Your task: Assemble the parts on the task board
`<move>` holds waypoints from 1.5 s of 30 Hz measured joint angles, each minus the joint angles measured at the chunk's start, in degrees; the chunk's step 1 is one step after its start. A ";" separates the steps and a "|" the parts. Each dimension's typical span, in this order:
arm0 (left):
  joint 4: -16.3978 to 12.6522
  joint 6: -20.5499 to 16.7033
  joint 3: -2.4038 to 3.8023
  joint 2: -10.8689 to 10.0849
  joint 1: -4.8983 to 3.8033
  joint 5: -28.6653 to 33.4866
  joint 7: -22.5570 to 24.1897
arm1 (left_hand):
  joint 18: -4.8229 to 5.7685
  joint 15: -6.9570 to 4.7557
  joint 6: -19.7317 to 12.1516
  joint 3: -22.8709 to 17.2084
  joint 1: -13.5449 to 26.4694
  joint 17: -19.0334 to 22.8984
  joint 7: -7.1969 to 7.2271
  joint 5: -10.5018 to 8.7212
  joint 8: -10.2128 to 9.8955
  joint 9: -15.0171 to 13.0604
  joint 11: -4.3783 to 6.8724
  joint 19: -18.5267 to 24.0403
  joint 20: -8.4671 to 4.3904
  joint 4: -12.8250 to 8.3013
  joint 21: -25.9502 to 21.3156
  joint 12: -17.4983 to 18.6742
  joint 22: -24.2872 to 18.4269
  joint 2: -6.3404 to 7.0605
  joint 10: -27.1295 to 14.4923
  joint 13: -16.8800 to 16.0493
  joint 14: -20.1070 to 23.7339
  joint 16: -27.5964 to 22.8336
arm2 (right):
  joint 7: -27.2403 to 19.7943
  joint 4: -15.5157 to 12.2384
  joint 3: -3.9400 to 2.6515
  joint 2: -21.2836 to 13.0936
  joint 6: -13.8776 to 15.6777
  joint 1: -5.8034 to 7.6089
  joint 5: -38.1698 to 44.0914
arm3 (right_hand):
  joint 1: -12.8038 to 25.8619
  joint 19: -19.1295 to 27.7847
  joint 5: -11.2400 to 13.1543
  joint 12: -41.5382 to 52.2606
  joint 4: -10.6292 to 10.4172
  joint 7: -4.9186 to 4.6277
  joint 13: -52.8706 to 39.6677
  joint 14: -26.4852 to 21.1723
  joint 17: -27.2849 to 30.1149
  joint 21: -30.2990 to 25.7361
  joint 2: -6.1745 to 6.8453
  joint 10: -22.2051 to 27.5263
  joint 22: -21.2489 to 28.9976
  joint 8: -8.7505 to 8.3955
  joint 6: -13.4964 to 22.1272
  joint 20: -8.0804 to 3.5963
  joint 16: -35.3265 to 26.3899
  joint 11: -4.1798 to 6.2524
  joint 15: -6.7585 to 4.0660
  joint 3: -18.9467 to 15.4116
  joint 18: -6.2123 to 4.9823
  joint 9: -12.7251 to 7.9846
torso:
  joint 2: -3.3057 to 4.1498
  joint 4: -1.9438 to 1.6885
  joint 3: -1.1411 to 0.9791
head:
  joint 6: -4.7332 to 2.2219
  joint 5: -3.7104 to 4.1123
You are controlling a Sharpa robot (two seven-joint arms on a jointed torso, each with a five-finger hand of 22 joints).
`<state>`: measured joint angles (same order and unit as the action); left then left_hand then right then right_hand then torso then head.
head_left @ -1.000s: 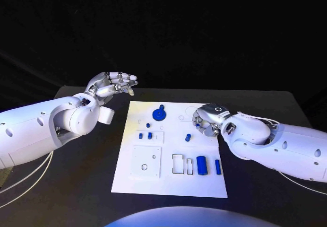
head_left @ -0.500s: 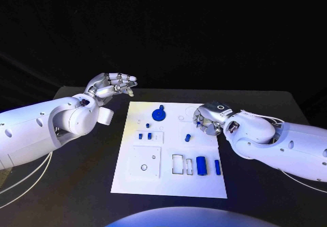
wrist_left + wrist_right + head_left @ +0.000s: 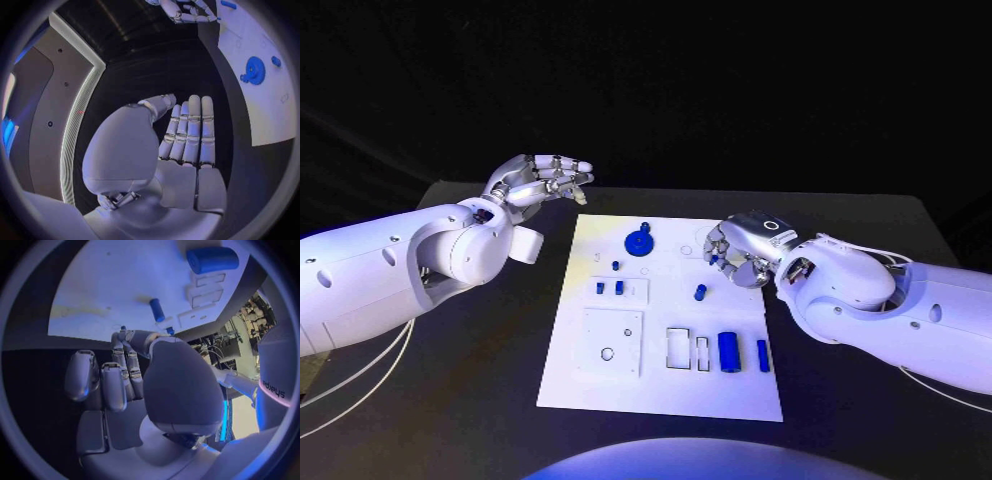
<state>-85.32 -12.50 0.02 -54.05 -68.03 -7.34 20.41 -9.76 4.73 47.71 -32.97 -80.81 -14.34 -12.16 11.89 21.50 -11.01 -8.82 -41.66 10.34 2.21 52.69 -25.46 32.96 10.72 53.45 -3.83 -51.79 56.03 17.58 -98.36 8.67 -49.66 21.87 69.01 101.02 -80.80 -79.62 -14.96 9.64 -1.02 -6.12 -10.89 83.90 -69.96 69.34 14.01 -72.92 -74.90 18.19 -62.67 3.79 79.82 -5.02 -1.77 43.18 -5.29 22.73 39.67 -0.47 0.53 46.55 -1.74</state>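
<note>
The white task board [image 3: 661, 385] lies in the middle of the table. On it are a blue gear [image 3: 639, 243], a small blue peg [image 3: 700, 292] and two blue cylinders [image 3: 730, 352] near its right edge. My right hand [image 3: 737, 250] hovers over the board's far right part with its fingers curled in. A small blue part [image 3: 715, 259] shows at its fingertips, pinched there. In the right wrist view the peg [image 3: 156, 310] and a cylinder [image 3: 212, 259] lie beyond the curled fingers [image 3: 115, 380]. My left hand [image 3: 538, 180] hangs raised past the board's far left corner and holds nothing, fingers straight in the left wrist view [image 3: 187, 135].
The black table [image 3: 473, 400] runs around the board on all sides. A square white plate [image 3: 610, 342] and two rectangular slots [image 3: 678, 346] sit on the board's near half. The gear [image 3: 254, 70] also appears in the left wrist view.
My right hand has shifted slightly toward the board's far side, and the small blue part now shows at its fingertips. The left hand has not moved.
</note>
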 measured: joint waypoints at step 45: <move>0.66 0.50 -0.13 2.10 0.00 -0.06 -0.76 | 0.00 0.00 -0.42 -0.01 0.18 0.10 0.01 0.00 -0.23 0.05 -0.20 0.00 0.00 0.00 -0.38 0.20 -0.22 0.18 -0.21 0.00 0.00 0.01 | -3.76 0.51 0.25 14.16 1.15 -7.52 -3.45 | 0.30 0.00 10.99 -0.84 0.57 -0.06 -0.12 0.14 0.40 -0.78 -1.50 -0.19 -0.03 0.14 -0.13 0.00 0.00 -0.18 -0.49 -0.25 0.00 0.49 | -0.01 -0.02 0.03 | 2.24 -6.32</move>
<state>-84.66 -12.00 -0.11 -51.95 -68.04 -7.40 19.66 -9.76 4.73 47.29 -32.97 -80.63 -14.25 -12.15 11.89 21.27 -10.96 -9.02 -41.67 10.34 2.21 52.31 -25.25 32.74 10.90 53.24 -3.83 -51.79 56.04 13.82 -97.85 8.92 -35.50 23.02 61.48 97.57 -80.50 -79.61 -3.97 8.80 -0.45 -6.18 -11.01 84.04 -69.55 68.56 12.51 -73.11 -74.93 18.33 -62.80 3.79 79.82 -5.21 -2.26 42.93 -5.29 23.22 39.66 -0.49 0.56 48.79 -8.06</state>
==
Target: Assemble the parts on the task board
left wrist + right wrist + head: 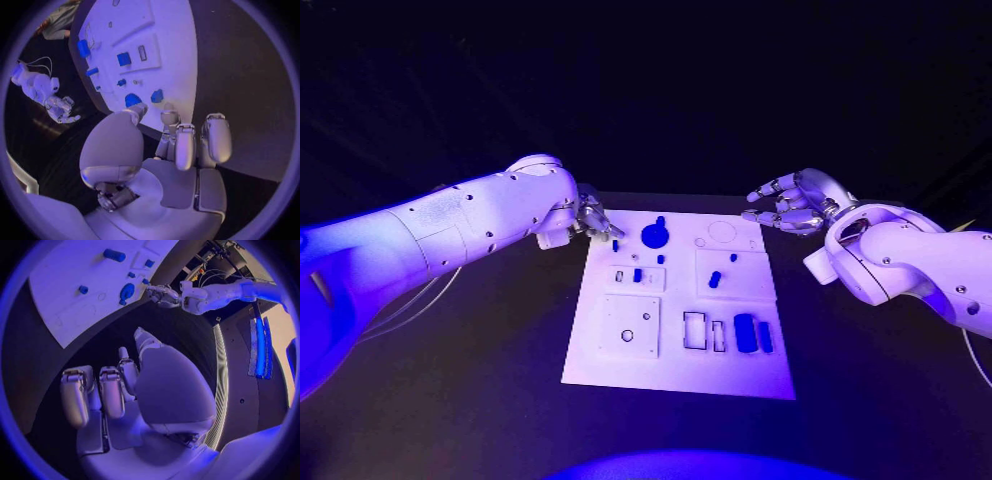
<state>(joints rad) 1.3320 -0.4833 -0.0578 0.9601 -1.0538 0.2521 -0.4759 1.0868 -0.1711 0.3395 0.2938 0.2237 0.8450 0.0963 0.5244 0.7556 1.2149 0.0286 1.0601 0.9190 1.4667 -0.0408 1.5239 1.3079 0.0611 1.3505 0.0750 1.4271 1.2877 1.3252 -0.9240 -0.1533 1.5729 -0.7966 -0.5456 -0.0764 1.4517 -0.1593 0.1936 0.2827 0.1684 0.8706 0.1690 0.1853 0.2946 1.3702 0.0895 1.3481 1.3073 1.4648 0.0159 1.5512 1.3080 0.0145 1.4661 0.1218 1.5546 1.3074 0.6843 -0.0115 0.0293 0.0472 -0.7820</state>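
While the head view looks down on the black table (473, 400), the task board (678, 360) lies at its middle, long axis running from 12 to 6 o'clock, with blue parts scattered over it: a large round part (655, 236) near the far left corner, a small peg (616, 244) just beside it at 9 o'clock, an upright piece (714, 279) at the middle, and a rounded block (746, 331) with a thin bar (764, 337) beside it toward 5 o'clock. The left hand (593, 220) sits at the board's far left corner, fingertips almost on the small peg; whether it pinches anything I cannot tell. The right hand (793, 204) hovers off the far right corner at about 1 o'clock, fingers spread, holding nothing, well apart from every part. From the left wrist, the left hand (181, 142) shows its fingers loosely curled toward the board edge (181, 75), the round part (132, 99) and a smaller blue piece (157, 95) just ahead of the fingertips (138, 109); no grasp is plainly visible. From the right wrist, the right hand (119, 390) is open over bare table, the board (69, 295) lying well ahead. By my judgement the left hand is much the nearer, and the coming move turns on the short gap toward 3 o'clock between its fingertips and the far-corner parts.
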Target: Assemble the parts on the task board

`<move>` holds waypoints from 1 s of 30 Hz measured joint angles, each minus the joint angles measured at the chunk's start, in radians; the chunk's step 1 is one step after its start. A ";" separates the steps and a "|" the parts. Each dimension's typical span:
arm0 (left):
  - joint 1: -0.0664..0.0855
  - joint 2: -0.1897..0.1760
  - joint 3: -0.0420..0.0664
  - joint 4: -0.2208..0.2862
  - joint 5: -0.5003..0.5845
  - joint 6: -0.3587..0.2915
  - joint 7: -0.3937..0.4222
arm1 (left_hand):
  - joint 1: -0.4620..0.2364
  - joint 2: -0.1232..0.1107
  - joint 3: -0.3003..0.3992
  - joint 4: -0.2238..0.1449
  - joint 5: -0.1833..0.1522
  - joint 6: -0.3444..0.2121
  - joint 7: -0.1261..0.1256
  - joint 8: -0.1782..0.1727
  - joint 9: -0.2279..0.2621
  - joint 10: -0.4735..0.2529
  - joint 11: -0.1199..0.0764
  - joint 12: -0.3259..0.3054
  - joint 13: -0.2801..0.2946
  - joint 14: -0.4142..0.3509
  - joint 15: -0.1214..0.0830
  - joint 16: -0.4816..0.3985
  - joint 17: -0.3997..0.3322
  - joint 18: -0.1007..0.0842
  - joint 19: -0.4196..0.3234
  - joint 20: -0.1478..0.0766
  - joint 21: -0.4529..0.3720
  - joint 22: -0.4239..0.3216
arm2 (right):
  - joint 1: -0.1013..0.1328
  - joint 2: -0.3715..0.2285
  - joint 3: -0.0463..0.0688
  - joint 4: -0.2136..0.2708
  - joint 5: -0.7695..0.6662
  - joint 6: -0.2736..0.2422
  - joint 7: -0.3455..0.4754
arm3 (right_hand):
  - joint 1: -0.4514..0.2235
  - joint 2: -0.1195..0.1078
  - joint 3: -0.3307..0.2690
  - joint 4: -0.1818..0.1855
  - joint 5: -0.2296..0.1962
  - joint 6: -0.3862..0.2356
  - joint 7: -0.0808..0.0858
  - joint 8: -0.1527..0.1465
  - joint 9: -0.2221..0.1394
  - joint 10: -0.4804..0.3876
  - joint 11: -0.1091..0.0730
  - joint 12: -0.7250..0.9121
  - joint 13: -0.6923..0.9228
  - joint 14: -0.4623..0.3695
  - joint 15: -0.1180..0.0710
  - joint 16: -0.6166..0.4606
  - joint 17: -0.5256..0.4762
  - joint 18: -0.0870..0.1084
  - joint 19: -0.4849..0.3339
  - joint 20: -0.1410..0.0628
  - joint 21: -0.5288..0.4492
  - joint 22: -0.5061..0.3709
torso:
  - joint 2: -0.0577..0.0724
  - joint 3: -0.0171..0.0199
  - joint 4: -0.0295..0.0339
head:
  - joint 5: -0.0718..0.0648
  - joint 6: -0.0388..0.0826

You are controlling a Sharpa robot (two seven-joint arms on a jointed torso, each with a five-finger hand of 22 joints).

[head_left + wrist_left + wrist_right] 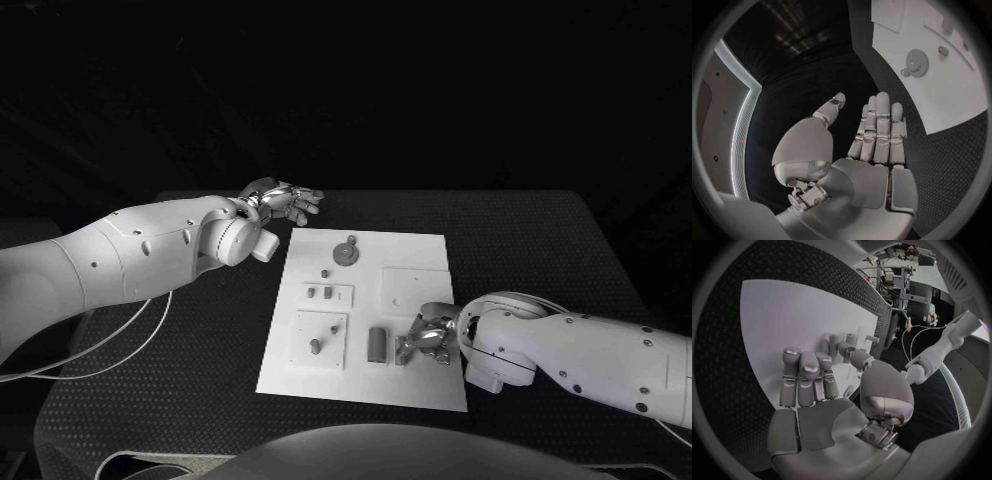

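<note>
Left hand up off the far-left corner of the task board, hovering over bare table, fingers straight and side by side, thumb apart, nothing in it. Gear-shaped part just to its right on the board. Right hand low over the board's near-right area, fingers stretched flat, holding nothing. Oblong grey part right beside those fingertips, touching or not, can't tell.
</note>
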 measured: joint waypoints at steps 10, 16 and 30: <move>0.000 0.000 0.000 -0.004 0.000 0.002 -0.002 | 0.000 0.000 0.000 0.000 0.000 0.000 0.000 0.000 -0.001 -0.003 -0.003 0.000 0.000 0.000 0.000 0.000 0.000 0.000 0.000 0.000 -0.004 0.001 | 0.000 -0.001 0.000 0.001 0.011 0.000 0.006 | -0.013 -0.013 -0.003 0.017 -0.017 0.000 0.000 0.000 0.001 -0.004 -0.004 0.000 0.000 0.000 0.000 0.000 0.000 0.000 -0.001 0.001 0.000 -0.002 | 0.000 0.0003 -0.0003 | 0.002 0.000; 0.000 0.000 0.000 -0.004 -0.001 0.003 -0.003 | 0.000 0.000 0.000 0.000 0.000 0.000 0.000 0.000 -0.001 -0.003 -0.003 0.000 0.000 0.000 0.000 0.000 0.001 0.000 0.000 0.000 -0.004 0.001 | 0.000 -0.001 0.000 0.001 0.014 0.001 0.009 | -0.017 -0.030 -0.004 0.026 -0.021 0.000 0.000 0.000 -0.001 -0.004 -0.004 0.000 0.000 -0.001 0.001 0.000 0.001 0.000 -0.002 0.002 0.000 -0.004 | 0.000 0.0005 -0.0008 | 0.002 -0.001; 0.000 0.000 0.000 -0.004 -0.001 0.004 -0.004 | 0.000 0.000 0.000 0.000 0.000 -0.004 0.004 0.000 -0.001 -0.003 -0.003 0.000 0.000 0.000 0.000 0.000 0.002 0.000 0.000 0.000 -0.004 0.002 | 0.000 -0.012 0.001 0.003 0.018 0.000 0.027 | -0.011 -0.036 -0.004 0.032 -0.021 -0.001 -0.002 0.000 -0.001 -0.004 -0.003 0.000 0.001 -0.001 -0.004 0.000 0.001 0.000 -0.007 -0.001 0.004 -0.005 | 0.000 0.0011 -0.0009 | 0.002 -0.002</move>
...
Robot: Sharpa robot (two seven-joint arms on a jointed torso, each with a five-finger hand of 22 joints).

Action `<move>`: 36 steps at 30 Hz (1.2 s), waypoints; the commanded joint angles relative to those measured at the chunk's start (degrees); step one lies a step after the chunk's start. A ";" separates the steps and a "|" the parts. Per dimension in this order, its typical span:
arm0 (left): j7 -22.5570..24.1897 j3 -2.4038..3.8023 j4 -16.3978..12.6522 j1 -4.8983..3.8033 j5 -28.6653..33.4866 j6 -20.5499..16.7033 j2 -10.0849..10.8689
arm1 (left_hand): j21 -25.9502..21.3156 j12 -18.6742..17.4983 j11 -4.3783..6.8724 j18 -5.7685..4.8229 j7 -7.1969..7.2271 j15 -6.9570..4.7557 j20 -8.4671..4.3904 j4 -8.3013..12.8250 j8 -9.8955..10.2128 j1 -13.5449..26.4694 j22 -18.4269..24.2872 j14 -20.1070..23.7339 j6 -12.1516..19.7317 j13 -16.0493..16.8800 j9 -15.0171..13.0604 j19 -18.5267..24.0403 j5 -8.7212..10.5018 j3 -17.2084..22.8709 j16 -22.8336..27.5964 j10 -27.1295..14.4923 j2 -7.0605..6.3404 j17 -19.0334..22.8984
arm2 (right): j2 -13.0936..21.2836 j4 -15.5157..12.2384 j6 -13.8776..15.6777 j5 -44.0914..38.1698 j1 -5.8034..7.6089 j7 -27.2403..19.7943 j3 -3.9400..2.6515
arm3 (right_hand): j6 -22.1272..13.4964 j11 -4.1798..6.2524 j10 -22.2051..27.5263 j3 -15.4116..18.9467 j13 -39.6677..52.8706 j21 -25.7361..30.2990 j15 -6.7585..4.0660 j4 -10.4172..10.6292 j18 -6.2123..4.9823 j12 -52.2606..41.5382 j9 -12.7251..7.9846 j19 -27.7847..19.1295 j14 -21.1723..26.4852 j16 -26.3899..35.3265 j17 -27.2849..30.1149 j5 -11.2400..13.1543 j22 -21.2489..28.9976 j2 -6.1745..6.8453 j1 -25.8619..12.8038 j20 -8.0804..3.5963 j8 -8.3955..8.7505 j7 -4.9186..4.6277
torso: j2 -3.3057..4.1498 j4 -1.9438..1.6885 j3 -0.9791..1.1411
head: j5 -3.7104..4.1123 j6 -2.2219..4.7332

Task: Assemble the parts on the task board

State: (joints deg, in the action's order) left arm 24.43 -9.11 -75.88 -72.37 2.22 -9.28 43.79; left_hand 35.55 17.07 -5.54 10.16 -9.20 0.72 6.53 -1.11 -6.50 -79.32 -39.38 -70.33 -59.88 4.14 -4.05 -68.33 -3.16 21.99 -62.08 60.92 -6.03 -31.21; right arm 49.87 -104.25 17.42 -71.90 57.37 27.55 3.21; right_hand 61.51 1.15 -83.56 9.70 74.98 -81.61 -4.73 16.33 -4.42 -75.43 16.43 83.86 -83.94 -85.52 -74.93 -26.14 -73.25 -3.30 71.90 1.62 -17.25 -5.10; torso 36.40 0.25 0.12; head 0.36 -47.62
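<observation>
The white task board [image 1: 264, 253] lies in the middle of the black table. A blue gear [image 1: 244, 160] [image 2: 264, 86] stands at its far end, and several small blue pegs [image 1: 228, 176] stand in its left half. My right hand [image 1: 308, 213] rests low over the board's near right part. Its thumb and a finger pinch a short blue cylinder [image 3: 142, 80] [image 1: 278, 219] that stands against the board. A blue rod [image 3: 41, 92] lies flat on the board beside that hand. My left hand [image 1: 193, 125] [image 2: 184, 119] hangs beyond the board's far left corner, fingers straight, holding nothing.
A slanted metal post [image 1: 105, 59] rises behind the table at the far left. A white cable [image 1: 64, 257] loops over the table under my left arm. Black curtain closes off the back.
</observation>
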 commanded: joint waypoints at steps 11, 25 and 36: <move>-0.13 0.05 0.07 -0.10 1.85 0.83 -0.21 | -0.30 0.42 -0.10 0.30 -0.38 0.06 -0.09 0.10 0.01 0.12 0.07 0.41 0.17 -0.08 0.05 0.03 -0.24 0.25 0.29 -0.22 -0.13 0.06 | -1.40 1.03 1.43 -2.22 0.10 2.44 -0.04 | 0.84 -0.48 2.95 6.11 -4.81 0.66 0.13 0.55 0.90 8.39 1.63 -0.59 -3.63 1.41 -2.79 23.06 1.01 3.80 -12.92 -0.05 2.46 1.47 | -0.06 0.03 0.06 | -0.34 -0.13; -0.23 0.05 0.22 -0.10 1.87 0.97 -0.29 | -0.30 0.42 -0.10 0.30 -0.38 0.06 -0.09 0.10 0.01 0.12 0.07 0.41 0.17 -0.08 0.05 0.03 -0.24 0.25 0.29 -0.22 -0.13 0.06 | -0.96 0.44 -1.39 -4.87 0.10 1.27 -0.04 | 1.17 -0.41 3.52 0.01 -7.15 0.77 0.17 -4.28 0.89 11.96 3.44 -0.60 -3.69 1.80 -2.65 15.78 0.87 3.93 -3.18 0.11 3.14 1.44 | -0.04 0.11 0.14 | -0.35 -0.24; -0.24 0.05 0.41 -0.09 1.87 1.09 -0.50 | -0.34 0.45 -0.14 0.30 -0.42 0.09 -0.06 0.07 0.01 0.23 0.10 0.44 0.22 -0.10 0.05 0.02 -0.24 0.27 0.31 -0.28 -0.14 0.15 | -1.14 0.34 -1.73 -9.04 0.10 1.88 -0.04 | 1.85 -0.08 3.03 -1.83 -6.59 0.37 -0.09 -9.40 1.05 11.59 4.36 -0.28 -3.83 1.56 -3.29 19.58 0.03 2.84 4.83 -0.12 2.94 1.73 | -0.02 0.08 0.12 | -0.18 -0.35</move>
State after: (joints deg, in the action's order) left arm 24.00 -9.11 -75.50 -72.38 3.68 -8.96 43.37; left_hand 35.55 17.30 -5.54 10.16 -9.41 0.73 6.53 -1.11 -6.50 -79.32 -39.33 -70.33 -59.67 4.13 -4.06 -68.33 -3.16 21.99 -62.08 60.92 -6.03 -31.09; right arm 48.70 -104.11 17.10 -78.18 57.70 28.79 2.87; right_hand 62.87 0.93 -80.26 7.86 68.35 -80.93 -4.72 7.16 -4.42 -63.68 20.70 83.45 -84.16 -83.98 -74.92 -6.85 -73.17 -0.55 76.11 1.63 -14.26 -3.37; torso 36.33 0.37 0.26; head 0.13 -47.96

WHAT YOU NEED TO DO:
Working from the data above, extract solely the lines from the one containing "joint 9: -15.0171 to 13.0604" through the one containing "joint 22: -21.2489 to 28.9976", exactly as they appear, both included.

WRITTEN SOLUTION:
  joint 9: -15.0171 to 13.0604
  joint 11: -4.3783 to 6.8724
  joint 19: -18.5267 to 24.0403
  joint 20: -8.4671 to 4.3904
  joint 4: -12.8250 to 8.3013
  joint 21: -25.9502 to 21.3156
  joint 12: -17.4983 to 18.6742
  joint 22: -24.2872 to 18.4269
  joint 2: -6.3404 to 7.0605
  joint 10: -27.1295 to 14.4923
  joint 13: -16.8800 to 16.0493
  joint 14: -20.1070 to 23.7339
  joint 16: -27.5964 to 22.8336
arm2 (right):
  joint 7: -27.2403 to 19.7943
  joint 4: -15.5157 to 12.2384
  joint 3: -3.9400 to 2.6515
  joint 2: -21.2836 to 13.0936
  joint 6: -13.8776 to 15.6777
  joint 1: -5.8034 to 7.6089
  joint 5: -38.1698 to 44.0914
arm3 (right_hand):
  joint 1: -12.8038 to 25.8619
  joint 19: -19.1295 to 27.7847
  joint 5: -11.2400 to 13.1543
  joint 12: -41.5382 to 52.2606
  joint 4: -10.6292 to 10.4172
  joint 7: -4.9186 to 4.6277
  joint 13: -52.8706 to 39.6677
  joint 14: -26.4852 to 21.1723
  joint 17: -27.2849 to 30.1149
  joint 21: -30.2990 to 25.7361
  joint 2: -6.1745 to 6.8453
  joint 10: -22.2051 to 27.5263
  joint 22: -21.2489 to 28.9976

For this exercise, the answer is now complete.